The expression of targeted proteins (i.e., α-SMA, CD3, TNF-α, CD68, CD163, and VEGF) was analyzed after immunofluorescence staining of the collected tissues. Paraffin sections were dewaxed, rehydrated, subjected to epitope retrieval, and blocked by incubation with BSA for 45 min at room temperature. The sections were covered with diluted primary antibodies and incubated for one hour at room temperature. The sections were washed with PBS, incubated with secondary antibodies for another hour, mounted with a mounting medium containing DAPI for 20 minutes, and then scanned. The primary antibodies included mouse anti-αSMA (ab7817, 1:200, Abcam), mouse anti-CD3 (ab5690, 1:200, Abcam), mouse anti-TNFα (ab1793, 1:200, Abcam), mouse anti-CD68 (ab201340, 1:200, Abcam), mouse anti-CD163 (ab156769, 1:200, Abcam) and rabbit anti-VEGF receptor 1 (ab32152, 1:200, Abcam). The secondary antibodies included donkey anti-rabbit IgG Alexa Fluor 488 (ab150073, 1:1000, Abcam) or goat anti-mouse IgG TRITC (ab6718, 1:1000, Abcam). The fluorescence intensity of the expressed antibodies was quantified via ImageJ (v.1.53) and calculated using normalized analysis. All analyses were blinded concerning the experimental conditions.

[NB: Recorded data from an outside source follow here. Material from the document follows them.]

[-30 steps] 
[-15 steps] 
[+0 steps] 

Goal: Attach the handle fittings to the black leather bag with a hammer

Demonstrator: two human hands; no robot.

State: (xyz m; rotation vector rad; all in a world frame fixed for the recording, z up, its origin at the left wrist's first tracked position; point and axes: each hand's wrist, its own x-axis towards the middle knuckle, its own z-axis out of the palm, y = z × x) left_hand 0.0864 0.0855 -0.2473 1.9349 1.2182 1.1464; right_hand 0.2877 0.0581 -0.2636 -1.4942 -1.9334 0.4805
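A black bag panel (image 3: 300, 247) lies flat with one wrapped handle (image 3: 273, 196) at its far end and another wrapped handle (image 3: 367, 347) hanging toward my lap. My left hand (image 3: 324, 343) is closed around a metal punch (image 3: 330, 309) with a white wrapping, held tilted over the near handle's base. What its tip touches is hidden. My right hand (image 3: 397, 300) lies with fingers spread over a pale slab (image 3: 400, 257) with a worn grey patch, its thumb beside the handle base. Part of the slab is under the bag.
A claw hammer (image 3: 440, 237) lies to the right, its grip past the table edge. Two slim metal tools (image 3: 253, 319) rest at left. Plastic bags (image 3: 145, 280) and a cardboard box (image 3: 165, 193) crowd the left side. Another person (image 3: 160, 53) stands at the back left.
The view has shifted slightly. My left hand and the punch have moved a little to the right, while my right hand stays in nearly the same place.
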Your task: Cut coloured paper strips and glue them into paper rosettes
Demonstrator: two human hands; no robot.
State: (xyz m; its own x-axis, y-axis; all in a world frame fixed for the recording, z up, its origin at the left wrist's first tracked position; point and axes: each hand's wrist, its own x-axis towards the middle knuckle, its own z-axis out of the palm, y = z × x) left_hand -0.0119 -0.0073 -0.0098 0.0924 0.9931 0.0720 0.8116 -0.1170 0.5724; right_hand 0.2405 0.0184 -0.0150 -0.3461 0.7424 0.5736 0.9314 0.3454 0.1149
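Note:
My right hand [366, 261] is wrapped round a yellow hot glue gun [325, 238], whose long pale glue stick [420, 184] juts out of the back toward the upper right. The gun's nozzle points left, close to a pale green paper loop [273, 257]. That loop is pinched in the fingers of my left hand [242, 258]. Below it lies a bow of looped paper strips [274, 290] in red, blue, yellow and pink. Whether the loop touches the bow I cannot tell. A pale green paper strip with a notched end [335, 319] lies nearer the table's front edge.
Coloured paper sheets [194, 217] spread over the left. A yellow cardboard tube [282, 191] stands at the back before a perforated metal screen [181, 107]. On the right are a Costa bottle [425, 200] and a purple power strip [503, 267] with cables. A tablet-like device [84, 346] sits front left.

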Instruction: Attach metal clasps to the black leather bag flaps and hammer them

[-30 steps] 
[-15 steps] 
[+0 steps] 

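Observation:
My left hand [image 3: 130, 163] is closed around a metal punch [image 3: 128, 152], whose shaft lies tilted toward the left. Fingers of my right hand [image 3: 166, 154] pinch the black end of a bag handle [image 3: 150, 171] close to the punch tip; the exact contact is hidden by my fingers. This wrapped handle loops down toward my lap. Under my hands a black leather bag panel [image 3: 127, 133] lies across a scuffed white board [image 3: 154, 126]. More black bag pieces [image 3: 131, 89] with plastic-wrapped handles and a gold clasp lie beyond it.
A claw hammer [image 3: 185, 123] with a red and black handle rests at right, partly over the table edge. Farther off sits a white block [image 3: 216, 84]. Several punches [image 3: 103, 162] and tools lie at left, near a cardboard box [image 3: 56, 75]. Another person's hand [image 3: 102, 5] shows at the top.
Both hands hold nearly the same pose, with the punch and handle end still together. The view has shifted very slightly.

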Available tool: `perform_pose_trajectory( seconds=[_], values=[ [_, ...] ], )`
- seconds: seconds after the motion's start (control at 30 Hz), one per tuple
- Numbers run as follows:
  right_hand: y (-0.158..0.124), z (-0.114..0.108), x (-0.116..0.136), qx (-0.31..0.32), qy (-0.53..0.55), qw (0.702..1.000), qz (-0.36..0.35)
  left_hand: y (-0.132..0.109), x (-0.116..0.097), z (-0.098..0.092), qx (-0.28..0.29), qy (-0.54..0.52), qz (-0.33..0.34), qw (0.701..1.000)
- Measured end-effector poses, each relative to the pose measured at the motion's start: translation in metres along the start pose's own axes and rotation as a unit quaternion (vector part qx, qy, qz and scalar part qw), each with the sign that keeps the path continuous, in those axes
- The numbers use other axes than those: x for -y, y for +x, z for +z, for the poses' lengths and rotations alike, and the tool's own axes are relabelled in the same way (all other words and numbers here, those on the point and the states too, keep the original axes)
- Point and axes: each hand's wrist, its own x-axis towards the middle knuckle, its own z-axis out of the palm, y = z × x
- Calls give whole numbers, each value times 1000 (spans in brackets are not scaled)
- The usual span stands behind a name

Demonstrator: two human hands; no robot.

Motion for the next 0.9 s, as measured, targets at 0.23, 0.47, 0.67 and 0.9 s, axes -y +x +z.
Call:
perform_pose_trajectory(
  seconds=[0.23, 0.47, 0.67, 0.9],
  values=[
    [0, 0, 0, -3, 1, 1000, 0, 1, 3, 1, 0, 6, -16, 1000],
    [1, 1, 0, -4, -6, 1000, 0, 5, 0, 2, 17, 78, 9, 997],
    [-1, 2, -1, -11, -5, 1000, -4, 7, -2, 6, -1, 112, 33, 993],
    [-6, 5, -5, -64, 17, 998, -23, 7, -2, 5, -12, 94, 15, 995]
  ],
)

Statistics and reproducibility

Experiments were performed with at least triplicate samples, and representative experiments (e.g., micrographs) were from at least three consistent repetitions. Statistical analysis was performed using MATLAB (v.R2018b) and Prism 10.0 (GraphPad). Data are presented as means ± s.d. For survival rate analysis, a log-rank Mantel-Cox test was used. In other statistical analyses between two data groups, a two-sided Student’s t test or a one-way ANOVA test was used.

Reporting summary

Further information on research design is available in the Nature Portfolio Reporting Summary linked to this article.